Antes de ser vice-presidente, Kamala foi promotora, procuradora-geral da Califórnia e senadora. Ela afirmou que, em toda a carreira, sempre trabalhou pelo povo. Kamala Harris defende união dos americanos e alerta para ameaças de Trump à democracia
O Partido Democrata dos Estados Unidos concluiu, na noite de quinta-feira (22), um processo acompanhado com atenção máxima no planeta inteiro. Passaram-se 56 dias desde o debate em que o presidente Joe Biden se mostrou confuso e frágil diante do adversário republicano, Donald Trump. Passaram-se 40 dias desde o tiro que feriu Trump na orelha em um comício. Passaram-se 32 dias desde que Biden desistiu de tentar se reeleger. E o partido fez o que ele pediu: oficializou a vice-presidente Kamala Harris como candidata à Presidência.
Essa cronologia mostra como a campanha será curta para Kamala Harris. Ela tem muitos poucos dias; ela não pode errar. Por isso, a principal missão do discurso de quinta-feira (22) para ela era se apresentar para os americanos que ainda não a conhecem – apesar de ela ser a vice-presidente há quatro anos.
Logo que ela passou a ser a candidata do Partido Republicano, ela passou a atrair um público que não votaria em Joe Biden – negros, jovens e mulheres. Agora, ela quer ampliar essa base. Não só eletrizar os democratas, mas também atrair independentes e republicanos que não pretendem votar em Donald Trump.

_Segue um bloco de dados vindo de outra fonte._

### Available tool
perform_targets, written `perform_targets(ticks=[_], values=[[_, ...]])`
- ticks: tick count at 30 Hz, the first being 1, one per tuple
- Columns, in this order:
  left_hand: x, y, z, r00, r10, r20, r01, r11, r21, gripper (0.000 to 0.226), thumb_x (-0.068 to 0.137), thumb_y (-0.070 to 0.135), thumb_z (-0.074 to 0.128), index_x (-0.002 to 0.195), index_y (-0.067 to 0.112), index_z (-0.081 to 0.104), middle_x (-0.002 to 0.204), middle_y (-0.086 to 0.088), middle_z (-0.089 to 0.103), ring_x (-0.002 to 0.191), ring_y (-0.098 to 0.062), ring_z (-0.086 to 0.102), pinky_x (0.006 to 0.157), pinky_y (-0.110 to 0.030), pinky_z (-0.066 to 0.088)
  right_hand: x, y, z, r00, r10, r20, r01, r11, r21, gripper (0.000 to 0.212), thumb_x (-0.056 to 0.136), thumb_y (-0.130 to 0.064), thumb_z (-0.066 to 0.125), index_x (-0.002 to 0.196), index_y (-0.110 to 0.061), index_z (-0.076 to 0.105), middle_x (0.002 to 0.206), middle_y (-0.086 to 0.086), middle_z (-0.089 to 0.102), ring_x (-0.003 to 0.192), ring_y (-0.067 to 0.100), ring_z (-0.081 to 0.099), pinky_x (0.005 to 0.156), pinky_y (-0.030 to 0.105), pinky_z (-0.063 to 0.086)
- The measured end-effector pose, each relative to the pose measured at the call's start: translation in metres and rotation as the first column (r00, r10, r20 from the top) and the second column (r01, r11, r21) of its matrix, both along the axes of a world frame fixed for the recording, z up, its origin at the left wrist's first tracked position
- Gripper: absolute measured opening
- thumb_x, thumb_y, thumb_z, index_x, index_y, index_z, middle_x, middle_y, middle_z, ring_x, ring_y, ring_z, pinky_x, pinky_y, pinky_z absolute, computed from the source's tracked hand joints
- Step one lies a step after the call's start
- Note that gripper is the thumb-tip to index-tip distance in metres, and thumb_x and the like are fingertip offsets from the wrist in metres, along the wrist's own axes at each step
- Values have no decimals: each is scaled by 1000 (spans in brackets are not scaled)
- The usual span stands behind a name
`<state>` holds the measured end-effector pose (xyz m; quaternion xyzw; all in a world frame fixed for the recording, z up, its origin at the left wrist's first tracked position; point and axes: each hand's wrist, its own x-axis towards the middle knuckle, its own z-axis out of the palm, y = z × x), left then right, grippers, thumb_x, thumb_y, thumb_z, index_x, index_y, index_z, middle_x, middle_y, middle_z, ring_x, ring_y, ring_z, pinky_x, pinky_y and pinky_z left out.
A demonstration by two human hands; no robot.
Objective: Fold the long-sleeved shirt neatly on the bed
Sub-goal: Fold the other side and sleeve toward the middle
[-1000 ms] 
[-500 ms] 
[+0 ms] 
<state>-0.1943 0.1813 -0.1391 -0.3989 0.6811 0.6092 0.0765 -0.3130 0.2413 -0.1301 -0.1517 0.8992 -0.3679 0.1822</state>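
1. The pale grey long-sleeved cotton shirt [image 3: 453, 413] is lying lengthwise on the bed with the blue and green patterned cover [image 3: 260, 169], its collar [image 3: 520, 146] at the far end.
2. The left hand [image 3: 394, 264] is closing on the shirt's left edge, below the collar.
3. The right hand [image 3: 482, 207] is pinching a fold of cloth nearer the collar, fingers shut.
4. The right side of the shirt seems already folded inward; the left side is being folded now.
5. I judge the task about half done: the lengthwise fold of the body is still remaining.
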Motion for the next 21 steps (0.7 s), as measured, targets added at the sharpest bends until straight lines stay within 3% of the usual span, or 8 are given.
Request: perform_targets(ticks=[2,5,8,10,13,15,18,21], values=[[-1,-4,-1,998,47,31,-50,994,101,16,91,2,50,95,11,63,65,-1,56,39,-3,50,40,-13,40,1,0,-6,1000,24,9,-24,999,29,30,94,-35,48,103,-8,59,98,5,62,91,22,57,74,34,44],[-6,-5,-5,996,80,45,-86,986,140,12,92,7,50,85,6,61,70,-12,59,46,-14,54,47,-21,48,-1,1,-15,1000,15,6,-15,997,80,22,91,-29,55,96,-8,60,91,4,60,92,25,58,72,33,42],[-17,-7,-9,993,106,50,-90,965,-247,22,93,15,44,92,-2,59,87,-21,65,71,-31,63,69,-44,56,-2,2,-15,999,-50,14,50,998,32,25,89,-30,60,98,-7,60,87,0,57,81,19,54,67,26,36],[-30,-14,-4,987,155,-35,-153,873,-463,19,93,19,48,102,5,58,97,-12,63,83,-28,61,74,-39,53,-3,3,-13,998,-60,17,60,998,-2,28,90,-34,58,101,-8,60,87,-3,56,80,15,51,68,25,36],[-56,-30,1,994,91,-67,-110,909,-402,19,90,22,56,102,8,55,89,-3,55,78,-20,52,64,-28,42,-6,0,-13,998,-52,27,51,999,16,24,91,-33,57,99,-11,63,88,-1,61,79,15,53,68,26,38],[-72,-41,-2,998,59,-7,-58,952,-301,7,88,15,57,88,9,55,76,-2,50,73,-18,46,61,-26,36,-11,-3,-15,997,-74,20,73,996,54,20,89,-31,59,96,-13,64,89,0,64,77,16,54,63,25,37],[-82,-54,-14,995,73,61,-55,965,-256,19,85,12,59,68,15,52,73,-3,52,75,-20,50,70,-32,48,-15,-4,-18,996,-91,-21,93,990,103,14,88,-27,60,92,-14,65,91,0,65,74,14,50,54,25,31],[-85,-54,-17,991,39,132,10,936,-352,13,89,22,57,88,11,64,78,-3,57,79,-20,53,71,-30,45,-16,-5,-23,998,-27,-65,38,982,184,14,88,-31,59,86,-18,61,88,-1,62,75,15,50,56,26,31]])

Com esse tempo curto, Kamala Harris vinha dizendo para os assessores dela que sabia que a noite de quinta-feira (22) era crucial. Assim, também, como o próximo debate com Donald Trump. Ela se preparou muito. Apareceu na arena em Chicago usando um tom diferente: mais sério e rindo menos do que ela ri nos comícios – um tom mais presidencial.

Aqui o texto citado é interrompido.